> _WHAT YOU NEED TO DO_:
What is needed is an exact retyping of the records below, from the first line through the line that contains "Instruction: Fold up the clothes".

*** Opening of DATA EXTRACTS ***

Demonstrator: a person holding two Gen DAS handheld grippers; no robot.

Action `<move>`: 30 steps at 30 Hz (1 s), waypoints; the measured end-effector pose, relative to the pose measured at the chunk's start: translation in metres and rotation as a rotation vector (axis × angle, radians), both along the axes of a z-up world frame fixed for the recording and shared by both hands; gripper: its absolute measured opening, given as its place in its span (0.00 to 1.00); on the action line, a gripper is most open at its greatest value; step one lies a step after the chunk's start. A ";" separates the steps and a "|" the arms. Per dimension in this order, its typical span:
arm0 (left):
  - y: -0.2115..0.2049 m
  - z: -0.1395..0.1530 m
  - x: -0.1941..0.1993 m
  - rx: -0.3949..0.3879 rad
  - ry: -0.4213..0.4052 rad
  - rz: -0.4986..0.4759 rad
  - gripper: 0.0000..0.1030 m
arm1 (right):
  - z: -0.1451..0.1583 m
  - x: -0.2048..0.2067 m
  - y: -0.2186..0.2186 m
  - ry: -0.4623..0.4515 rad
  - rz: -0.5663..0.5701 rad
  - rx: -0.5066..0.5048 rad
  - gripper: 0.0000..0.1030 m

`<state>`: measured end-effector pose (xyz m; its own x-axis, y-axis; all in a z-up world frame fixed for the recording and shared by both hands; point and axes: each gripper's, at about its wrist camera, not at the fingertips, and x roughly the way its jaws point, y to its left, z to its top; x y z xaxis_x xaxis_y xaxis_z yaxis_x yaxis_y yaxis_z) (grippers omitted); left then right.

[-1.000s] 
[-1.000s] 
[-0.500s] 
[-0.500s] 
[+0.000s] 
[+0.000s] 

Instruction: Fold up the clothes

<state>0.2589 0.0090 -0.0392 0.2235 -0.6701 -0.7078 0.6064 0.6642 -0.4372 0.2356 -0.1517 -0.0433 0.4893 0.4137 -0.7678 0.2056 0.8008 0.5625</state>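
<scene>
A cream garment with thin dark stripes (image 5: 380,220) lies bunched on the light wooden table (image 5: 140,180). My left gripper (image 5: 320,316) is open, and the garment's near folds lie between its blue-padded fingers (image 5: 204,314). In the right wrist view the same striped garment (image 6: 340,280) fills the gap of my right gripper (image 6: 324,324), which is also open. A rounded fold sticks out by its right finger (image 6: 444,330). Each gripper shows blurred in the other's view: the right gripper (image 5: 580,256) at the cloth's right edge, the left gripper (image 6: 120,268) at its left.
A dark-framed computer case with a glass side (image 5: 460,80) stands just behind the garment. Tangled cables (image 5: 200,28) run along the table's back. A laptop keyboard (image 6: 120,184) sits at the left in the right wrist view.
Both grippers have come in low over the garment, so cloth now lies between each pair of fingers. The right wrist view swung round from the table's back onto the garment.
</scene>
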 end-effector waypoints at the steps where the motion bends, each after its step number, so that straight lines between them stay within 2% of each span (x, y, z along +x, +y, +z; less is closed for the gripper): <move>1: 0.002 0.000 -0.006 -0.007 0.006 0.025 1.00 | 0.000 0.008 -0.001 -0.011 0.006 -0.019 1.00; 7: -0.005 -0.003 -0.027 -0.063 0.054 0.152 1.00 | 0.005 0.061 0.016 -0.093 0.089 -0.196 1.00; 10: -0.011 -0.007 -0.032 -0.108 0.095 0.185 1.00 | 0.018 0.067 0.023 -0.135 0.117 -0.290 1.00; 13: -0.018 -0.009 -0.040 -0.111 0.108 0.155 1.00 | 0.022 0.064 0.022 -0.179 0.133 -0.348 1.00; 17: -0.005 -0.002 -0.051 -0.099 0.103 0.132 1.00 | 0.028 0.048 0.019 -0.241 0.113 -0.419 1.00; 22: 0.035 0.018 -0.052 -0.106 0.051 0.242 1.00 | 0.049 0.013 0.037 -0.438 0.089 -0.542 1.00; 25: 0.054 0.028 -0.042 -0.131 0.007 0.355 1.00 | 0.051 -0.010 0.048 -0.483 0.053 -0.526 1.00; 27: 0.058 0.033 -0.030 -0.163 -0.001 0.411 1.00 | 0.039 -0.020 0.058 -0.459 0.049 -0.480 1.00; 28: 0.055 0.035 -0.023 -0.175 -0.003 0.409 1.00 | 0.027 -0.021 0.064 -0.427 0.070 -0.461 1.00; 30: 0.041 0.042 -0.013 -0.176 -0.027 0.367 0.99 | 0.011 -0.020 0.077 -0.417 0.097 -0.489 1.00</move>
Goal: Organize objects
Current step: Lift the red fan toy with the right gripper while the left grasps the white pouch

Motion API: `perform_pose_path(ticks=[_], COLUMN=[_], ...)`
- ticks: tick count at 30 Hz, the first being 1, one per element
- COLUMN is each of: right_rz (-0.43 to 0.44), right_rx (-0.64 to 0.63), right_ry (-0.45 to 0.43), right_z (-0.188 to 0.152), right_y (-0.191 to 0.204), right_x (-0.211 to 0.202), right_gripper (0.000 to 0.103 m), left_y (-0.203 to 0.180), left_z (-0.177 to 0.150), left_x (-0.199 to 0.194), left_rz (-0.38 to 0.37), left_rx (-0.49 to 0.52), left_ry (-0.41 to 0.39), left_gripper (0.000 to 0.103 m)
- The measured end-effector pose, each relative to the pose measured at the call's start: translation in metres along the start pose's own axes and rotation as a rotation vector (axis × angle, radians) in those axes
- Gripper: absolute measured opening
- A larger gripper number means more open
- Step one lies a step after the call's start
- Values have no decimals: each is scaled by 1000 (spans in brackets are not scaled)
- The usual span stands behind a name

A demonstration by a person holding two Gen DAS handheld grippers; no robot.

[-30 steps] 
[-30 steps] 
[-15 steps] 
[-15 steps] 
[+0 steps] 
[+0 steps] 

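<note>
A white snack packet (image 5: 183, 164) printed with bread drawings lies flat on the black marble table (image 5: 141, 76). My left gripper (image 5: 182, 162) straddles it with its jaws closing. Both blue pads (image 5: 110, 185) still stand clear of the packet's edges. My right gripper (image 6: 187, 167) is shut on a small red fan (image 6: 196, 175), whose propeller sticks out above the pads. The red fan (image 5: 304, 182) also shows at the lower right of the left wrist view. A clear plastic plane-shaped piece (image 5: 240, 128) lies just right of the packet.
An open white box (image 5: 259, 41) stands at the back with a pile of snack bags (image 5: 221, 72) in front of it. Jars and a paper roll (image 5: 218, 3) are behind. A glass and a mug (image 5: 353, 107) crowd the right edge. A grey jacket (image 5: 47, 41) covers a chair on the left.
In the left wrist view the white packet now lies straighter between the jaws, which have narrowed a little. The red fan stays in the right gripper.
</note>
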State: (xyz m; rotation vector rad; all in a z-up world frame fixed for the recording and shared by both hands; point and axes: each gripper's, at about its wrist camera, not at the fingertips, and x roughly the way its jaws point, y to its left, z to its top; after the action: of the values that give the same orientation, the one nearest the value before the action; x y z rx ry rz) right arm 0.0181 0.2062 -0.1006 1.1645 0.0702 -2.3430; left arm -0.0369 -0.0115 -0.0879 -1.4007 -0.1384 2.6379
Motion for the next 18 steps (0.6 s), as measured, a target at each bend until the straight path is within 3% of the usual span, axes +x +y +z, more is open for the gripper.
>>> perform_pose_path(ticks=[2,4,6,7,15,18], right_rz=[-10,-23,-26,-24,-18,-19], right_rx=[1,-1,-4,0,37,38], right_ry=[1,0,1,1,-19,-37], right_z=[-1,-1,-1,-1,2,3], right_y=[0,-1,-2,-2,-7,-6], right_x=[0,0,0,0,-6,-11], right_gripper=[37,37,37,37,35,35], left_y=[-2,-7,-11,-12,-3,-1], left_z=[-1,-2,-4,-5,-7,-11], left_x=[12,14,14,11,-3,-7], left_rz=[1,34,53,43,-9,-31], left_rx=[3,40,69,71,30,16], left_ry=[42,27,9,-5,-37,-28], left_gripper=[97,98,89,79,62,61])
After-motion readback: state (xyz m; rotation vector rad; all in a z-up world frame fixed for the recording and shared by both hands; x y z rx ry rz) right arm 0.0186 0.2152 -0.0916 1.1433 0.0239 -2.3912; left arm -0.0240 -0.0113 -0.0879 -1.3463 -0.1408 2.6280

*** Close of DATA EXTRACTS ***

> _SOLUTION TO THIS TASK_:
Demonstrator: a person holding two Gen DAS handheld grippers; no robot.

Action `<move>`: 30 steps at 30 Hz (1 s), waypoints; the measured end-effector pose, relative to the pose measured at the chunk's start: translation in metres and rotation as a rotation vector (axis × angle, radians), both along the axes of a z-up world frame fixed for the recording and shared by both hands; gripper: its absolute measured opening, given as its place in its span (0.00 to 1.00); on the action line, a gripper is most open at its greatest value; step one lies a step after the chunk's start. A ";" separates the steps and a "|" the arms. Per dimension in this order, its typical span:
arm0 (left):
  - y: -0.2115..0.2049 m
  - z: -0.1395..0.1530 m
  - x: -0.1941..0.1993 m
  - rx: -0.3949..0.3879 rad
  - ry: -0.4213..0.4052 rad
  - rz: -0.4986..0.4759 rad
  - gripper: 0.0000..0.1030 m
arm1 (right):
  - z: -0.1451..0.1583 m
  - x: -0.2048..0.2067 m
  - y: -0.2186..0.2186 m
  - ry: -0.4623..0.4515 rad
  - rz: -0.5663..0.5701 rad
  - rx: -0.5066..0.5048 rad
  - gripper: 0.0000..0.1030 m

`<state>`: measured end-effector pose (xyz m; its own x-axis, y-axis; all in a z-up world frame fixed for the recording and shared by both hands; point and axes: each gripper's, at about its wrist camera, not at the fingertips, and x roughly the way its jaws point, y to its left, z to its top; x y z xaxis_x xaxis_y xaxis_z yaxis_x yaxis_y yaxis_z) (grippers omitted); left then right.

[-1.000s] 
[-1.000s] 
[-0.500s] 
[-0.500s] 
[+0.000s] 
[+0.000s] 

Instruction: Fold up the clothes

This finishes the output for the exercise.